Installing Turbo with the Asset Pipeline

I don’t understand how Turbo is suppose to work with the asset pipeline.

I found this issue here and this one too where DHH suggests adding turbo to the importmap but I have no idea what this means.

I added the Turbo js as a module like this:

javascript_include_tag "turbo", type: "module"

But now I don’t know how to expose the Turbo object globally like it used to be with Turbolinks.

I was wondering about this, too. Maybe it is worth raising an issue in the turbo-rails repo because it looks that it is not possible to expose Turbo (or I’m just lacking some JavaScript knowledge).

Turbo for ESM is meant to be used as an import. So you’ll have to do import { Turbo } from "turbo" in your stimulus controller or elsewhere to use it.

The asset pipeline concatenates all JS files together and so I don’t think this would be compatible with ESM where the import has to be defined at the top of the file (that’s how I understand it at least). And not sure ESM is supported by CoffeeScript.

I guess I could glue it in my app by doing something like this:

javascript_include_tag "turbo", "turbo-loader", "application", type: "module"

The turbo-loader.js would just import Turbo and then put in the global context.
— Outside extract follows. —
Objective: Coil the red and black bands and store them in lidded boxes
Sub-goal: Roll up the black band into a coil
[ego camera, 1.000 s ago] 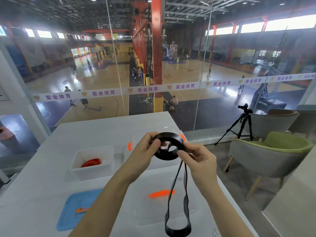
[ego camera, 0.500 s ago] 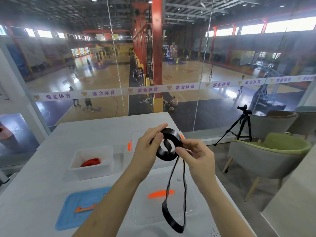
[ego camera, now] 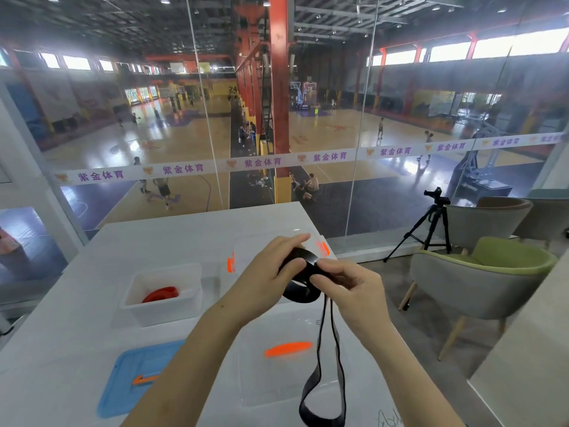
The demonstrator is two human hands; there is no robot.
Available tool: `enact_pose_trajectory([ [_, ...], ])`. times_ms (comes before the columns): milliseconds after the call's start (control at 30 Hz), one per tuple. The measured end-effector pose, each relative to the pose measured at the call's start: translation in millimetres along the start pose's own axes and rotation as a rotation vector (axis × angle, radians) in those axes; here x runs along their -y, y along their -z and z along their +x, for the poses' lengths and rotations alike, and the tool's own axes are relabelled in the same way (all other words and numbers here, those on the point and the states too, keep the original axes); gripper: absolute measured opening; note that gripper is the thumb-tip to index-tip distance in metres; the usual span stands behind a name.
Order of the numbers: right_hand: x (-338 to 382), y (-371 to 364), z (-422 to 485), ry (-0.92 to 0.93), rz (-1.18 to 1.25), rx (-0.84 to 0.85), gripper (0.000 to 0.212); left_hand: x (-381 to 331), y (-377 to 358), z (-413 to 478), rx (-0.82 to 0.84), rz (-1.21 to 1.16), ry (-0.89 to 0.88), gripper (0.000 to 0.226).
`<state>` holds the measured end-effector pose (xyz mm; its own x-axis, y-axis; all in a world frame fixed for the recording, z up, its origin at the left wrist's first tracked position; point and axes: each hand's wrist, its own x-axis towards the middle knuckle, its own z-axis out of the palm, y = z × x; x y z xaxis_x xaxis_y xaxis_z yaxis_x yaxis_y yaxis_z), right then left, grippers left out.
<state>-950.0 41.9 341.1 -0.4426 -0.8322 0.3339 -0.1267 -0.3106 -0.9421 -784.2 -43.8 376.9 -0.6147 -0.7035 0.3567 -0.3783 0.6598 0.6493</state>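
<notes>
- Both hands meet at frame centre: the left hand (ego camera: 271,280) and right hand (ego camera: 354,288) pinch the black band (ego camera: 303,295), partly coiled, its loose loop dangling toward the lower frame.
- The red band (ego camera: 160,294) lies coiled in an open white box (ego camera: 160,308) at left on the surface (ego camera: 92,334).
- A blue lid (ego camera: 135,377) lies at lower left.

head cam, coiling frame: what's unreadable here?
- black band: the coil's turn count is hidden by the left hand and right hand.
- clear box behind: contents blocked by the hands.
- red band: partly hidden by the white box wall.
</notes>
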Motion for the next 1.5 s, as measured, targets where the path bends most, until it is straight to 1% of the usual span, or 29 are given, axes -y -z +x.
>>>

I haven’t tried it yet but the drawback is that this sends 3 requests to the server instead of just one and it feels like a bit of a hack.

@dhh It would be great if there was a build of Turbo that could just be dropped in the asset pipeline and linked as //= require turbo. It would expose the Turbo object in the global scope. But I also understand if you prefer to only target modern JS environments with this.

Some of us are stuck with successful legacy projects but still want to use the latest and greatest tech! :wink:

Using Turbo with the asset pipeline is meant to be used without concatenation or transpiling. The asset pipeline is only used the copy and fingerprint assets. Browser is providing the module system.